Agha Ashurov graduated from Baku Gymnasium and from an Engineering Technology Department of a university in Germany. Upon his return to Baku, he worked at the Baku Municipality Office. In 1908, he led a project for construction of a new Baku Power Station and participated in construction of Shollar water channel to Baku from Khachmaz. Ashurov also was a member of board of director of Nəşri-maarif publishing house.

==Political career==
In early 1900s, Ashurov was elected member to Baku City Duma and Executive Committee of Muslim National Council, frequently attending Baku Congresses of Caucasian Muslims. At the time of massacres of Azerbaijanis by Armenians and Bolsheviks in March 1918, Ashurov was a member of Muslim Representatives Committee, negotiating during peace talks with Revolutionary Defense Committee, Armenian National Council and Iranian Consul to Azerbaijan Habibullah khan.

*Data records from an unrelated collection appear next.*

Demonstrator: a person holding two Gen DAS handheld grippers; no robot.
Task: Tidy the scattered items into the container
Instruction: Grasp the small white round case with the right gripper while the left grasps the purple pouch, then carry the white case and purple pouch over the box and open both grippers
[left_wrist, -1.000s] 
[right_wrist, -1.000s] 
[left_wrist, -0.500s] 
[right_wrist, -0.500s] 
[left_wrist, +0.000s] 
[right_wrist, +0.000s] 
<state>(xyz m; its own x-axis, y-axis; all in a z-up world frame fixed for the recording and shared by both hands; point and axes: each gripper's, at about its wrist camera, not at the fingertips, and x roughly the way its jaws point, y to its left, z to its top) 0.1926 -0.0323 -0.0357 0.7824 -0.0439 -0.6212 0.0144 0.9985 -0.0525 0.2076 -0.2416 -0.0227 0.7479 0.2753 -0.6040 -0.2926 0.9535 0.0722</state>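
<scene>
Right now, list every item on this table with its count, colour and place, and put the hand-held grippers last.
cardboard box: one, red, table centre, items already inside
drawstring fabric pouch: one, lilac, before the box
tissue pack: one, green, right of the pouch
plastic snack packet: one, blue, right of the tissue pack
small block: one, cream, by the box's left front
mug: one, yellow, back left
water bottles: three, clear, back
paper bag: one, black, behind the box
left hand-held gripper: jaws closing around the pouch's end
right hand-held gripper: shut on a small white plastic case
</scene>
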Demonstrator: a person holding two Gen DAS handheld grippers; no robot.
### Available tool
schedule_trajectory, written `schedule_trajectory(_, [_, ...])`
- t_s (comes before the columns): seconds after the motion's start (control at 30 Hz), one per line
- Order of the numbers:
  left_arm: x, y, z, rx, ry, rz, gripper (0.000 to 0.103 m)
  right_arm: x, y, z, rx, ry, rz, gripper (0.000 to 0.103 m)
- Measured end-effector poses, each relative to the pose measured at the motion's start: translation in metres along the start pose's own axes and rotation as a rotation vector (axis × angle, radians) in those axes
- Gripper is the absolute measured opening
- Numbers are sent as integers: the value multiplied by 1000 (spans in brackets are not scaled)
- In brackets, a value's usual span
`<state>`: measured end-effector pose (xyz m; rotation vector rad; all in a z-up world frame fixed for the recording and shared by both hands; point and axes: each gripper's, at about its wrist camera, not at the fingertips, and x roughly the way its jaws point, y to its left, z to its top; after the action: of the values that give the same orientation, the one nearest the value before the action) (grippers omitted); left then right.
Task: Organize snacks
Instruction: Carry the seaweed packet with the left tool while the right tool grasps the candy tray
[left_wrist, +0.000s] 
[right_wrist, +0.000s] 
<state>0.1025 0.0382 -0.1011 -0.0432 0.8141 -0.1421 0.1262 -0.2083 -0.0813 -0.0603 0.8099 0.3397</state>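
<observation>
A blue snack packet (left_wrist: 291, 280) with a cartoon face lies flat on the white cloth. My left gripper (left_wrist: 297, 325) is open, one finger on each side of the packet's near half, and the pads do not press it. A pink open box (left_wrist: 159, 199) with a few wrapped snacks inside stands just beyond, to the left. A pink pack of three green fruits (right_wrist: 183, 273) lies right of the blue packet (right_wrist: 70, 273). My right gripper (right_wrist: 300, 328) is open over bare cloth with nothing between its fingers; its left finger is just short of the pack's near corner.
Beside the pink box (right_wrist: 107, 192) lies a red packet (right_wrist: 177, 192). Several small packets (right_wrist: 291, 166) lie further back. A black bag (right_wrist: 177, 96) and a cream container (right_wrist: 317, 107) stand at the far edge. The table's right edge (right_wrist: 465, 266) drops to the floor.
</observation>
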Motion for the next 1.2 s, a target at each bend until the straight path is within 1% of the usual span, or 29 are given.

After establishment of Azerbaijani Democratic Republic, Ashurov became a member of Musavat and member of Parliament of Azerbaijan. He was appointed Minister of Industry and Trade in the second cabinet of ADR on 17 June 1918. After administrative reforms within the Cabinet of Azerbaijan on 6 October 1918, the Ministry of Transportation (Railway Communications), Postal Service and Telegraph was divided into Ministry of Transportation and Ministry of Postal Service and Telegraph. Khudadat bey Malik-Aslanov remained as Minister of Transportation (Railway Communications) while Ashurov was appointed Minister of Postal Service and Telegraph. He was replaced by Aslan bey Safikurdski on 26 December 1918, when the new third cabinet was established.

During the invasion of Red Army, he was the only member of government who voted against surrendering to the Bolsheviks. Therefore, a warrant for his arrest was issued by Bolshevik, but Ashurov was able to escape. Unable to pass to Turkey, Ashurov stayed in Azerbaijan. He died in Rostov in 1936.